◆ Task instructions
Find and copy each line of the data that includes "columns".

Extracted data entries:
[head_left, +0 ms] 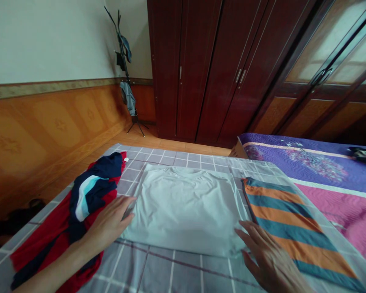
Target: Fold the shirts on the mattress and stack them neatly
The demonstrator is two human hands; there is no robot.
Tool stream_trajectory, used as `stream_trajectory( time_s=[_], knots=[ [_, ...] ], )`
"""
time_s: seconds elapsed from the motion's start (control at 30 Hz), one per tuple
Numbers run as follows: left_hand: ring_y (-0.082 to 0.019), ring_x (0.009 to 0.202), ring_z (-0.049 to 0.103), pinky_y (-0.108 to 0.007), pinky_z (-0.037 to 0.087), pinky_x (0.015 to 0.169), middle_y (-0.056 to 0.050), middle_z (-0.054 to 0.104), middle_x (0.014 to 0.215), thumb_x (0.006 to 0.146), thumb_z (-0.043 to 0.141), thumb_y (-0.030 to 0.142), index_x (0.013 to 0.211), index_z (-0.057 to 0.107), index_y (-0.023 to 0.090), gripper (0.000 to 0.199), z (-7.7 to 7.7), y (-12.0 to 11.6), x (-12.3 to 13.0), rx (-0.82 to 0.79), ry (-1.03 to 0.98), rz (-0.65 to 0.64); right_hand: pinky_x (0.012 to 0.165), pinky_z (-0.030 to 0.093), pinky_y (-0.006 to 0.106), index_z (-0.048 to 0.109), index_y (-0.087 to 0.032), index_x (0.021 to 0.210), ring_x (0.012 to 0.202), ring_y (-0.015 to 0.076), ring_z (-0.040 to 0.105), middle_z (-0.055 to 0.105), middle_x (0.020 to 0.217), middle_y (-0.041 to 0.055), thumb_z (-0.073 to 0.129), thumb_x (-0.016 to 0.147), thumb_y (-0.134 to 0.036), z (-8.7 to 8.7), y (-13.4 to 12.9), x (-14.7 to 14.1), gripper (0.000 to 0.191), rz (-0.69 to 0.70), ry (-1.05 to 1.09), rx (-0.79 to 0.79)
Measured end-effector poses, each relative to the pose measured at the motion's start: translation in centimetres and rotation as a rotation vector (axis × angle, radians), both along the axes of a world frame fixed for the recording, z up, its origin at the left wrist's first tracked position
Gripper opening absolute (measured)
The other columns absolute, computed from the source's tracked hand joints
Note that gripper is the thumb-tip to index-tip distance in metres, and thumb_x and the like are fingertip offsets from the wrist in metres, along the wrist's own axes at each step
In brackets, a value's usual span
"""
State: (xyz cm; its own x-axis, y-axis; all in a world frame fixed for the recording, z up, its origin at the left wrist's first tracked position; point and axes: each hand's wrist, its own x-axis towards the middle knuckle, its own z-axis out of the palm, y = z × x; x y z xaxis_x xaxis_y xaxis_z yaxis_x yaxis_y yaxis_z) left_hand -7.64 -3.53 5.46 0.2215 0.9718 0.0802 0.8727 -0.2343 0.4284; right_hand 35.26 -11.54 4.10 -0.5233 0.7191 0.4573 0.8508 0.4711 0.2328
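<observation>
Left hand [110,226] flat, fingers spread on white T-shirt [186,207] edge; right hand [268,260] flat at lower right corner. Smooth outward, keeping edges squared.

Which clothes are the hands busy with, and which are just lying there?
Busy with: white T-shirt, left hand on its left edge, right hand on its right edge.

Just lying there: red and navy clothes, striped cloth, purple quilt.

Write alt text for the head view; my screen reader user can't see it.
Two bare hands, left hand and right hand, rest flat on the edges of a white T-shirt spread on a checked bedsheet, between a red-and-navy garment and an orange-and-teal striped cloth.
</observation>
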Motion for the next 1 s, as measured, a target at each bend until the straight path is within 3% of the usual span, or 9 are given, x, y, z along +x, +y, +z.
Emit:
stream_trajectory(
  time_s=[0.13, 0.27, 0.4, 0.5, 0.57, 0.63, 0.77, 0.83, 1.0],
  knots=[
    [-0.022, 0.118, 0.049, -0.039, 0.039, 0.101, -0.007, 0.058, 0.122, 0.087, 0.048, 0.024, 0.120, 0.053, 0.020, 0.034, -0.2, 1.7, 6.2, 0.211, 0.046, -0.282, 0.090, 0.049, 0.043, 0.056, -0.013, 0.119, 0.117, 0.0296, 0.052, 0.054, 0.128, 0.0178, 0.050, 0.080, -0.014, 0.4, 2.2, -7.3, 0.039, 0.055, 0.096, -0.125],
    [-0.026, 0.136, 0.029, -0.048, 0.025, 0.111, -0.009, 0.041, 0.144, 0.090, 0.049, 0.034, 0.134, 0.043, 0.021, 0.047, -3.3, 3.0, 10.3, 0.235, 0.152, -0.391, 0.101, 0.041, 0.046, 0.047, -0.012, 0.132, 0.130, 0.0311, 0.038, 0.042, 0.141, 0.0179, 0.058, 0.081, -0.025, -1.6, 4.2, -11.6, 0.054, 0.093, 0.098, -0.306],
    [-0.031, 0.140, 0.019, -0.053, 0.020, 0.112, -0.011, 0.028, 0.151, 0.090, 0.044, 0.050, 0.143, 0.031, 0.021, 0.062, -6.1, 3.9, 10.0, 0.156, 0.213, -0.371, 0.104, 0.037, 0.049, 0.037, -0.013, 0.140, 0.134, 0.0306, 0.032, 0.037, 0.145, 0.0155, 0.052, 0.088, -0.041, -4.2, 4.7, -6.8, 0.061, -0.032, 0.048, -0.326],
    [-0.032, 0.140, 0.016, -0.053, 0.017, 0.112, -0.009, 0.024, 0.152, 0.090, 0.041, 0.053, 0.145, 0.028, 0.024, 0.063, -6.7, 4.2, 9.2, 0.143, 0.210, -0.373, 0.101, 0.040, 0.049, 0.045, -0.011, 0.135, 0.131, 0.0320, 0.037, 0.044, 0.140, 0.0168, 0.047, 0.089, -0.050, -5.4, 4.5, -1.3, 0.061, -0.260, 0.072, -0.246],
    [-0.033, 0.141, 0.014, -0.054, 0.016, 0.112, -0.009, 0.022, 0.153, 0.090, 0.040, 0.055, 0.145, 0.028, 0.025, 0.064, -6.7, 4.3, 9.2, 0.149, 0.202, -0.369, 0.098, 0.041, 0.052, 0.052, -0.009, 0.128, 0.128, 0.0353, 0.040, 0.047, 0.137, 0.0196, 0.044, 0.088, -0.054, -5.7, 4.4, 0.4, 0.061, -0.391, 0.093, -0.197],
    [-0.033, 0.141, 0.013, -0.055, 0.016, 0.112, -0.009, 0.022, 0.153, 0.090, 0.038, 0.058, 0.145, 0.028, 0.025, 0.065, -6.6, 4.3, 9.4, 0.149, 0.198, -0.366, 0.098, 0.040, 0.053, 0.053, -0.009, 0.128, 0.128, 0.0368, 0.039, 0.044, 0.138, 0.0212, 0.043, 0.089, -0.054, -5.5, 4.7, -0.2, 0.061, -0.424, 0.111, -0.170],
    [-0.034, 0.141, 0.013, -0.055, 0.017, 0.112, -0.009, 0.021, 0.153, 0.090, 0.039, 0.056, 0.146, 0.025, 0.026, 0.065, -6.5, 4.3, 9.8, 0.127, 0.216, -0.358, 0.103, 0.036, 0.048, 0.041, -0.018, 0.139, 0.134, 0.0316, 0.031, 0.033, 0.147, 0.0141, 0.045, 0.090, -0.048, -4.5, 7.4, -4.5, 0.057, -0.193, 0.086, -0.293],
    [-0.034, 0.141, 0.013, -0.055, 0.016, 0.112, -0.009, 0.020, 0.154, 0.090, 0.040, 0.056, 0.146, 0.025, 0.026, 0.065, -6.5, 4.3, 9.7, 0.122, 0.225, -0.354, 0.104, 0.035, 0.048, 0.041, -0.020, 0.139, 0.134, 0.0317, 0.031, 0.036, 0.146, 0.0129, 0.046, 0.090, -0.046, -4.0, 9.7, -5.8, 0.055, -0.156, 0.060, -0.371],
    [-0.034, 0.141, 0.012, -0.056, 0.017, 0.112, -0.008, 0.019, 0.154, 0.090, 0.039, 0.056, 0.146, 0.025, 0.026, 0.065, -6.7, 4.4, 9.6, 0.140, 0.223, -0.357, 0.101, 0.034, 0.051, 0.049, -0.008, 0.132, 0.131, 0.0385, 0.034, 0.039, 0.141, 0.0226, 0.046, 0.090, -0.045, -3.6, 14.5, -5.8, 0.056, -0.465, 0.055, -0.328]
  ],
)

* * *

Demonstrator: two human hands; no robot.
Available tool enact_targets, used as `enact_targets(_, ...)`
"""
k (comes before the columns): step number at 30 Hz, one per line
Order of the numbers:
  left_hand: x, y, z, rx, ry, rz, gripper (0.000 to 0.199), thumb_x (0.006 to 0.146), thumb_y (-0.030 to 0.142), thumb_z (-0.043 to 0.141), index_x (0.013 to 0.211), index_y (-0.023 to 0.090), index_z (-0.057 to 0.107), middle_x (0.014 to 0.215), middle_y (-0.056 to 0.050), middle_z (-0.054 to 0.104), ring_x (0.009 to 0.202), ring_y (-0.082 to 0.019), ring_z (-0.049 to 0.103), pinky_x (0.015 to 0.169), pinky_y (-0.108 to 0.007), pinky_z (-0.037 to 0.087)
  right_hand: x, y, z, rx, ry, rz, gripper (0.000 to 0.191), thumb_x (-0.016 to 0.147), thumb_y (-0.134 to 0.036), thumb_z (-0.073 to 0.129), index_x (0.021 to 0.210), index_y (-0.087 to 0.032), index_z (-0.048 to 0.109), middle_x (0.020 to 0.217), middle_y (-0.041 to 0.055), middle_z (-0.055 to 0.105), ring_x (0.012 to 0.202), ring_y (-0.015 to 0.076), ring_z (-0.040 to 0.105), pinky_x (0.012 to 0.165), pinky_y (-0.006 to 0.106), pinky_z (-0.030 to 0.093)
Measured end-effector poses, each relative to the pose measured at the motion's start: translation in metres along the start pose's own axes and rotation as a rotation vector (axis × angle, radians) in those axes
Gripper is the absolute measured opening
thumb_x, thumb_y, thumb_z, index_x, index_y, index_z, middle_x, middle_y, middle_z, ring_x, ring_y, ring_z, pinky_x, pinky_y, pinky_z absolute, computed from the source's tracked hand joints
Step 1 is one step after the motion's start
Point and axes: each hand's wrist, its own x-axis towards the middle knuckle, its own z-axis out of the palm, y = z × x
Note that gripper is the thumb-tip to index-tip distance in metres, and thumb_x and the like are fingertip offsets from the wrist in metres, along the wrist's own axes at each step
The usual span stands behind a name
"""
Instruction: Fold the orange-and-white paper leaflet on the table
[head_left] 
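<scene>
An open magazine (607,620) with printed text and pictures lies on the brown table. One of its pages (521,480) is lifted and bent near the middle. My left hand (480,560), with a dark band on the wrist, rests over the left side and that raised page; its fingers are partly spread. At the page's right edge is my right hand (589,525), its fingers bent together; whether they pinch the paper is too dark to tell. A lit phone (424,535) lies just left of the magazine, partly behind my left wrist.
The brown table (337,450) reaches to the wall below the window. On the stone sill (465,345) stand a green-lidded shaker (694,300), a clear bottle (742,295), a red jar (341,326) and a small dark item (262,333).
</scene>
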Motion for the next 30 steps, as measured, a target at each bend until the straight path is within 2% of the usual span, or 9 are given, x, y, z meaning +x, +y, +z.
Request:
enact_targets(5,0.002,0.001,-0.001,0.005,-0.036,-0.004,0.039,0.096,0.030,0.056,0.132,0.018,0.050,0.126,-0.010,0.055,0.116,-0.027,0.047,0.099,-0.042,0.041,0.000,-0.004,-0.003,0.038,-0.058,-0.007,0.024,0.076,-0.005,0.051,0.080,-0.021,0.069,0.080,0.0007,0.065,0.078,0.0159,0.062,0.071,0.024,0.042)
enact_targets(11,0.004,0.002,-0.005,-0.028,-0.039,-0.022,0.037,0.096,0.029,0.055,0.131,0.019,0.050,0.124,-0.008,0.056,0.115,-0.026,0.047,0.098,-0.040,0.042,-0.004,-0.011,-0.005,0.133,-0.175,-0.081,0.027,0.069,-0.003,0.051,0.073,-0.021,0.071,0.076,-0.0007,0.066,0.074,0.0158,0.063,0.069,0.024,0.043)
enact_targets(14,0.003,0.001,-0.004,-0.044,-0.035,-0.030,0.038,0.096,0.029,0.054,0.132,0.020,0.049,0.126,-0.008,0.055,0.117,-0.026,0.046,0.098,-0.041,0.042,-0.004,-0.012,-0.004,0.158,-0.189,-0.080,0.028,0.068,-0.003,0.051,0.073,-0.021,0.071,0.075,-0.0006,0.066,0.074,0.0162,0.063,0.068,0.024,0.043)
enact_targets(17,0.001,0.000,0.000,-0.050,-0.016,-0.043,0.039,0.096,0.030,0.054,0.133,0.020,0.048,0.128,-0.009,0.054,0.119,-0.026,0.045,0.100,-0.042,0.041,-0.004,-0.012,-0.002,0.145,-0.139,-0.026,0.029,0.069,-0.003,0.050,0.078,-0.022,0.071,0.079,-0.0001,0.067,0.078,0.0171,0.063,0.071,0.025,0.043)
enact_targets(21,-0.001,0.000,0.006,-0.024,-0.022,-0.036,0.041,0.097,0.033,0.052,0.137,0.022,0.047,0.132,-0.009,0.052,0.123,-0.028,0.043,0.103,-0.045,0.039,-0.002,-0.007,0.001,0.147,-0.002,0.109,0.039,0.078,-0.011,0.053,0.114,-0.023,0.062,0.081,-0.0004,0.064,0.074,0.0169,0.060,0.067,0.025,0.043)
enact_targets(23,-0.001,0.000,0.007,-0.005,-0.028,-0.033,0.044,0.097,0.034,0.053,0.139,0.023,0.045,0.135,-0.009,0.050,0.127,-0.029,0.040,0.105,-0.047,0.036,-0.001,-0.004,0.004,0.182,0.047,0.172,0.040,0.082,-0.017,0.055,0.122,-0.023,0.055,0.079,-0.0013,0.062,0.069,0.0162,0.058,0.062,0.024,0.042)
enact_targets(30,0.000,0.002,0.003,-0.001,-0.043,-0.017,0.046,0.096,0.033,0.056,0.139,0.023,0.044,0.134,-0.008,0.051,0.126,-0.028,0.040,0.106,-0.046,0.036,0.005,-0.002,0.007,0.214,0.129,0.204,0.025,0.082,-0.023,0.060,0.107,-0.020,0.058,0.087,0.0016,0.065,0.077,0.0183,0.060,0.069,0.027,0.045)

◆ Answer section
The other columns absolute, computed from the source's tracked hand joints
k (comes before the columns): step number at 30 Hz, one per line

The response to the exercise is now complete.